La lutte contre les violences fondées sur le genre est permanente et universelle. Dans un but de sensibilisation et d’accessibilité du droit, un guide juridique pratique a été élaboré à l’attention des officiers de la police judicaire.
En effet, à Djibouti comme dans beaucoup d’autres endroits du monde, les femmes sont encore trop souvent les principales victimes d’actes de violence fondée sur le genre.
Comme l’a rappelé M. Mohamed Abdou, ce guide a été conçu à l’attention des officiers de police et plus généralement à tous ceux qui luttent contre les violences fondées sur le genre afin de leur servir d’aide mémoire des procédures judiciaires applicables en cas de constations de violences fondées sur le genre, c'est-à -dire "d’actes portant atteinte à l’intégrité physique et morale des individus en raison de références aux différences culturelles, sociales, coutumières construites par la société dans laquelle elles évoluent".
Les OPJ et autres combattants de la lutte contre les VFG doivent en permanence rappeler les recours dont dispose la victime et les tiers devant la justice afin de pouvoir obtenir une réparation juste et équitable du préjudice subit.

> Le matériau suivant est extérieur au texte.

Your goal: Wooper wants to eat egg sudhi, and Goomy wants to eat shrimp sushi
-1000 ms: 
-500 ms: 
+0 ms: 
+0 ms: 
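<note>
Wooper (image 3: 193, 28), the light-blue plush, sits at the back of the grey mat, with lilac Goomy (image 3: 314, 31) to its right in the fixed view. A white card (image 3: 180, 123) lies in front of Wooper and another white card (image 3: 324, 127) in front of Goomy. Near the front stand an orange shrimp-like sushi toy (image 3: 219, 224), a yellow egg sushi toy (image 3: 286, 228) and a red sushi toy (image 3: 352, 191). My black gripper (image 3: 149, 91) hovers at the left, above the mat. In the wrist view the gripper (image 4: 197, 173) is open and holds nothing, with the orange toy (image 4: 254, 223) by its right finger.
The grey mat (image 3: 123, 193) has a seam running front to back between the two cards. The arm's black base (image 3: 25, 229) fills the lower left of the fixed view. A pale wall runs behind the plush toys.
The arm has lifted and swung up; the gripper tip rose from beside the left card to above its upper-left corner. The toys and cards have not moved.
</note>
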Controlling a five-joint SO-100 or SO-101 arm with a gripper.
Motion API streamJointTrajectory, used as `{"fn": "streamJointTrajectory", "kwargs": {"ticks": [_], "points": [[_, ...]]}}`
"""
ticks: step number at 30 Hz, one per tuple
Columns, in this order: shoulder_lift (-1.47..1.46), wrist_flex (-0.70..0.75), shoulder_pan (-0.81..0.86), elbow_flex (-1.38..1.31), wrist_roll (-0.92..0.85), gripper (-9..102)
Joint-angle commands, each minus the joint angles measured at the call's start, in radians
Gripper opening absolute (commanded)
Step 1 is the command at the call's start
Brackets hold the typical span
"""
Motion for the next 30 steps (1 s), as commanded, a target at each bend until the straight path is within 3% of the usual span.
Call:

Citant les premiers alinéas de la Constitution djiboutienne, le Président de la commission nationale de Droits de l’homme a déclaré que « la personne humaine est sacrée et l’Etat a l’obligation de la respecter et de la protéger et d’ajouter que tous les êtres humains sont égaux devant la loi ».
La constitution du 15 septembre 1992 de la République de Djibouti proclame dès son article 3, l’importance de la protection de la personne humaine dans tous les domaines de sa vie et démontre son attachement à la Déclaration Universelle des Droits de l’Homme de 1948 et à la charte Africaine des droits de l’Homme et des Peuples.
En outre, la République de Démocratique de Djibouti a prouvé sa volonté de lutter contre les violences fondées sur le genre, par l’adoption d’une législation nationale réprimant sévèrement tout acte de violence et la ratification de nombreuses conventions et déclarations internationales en faveur de la protection des personnes les plus touchées en raison de leur vulnérabilités comme les femmes et les filles.
La République de Djibouti a ainsi adhéré aux principales conventions de lutte contre toutes formes de violences et de discriminations à l’égard des personnes les plus vulnérables : les deux pactes internationaux de 1996 concernant les droits civils et politiques, les droits sociaux, économique et culturelles, la convention sur l’élimination de toutes les formes de discriminations à l’égard des femmes, ratifiées le 27 mai 1998, la convention sur les droits de l’enfant, ratifiée en 1990, le protocole à la charte Africaine des droits de l’homme et des peuples, relatifs aux droits des personnes handicapées.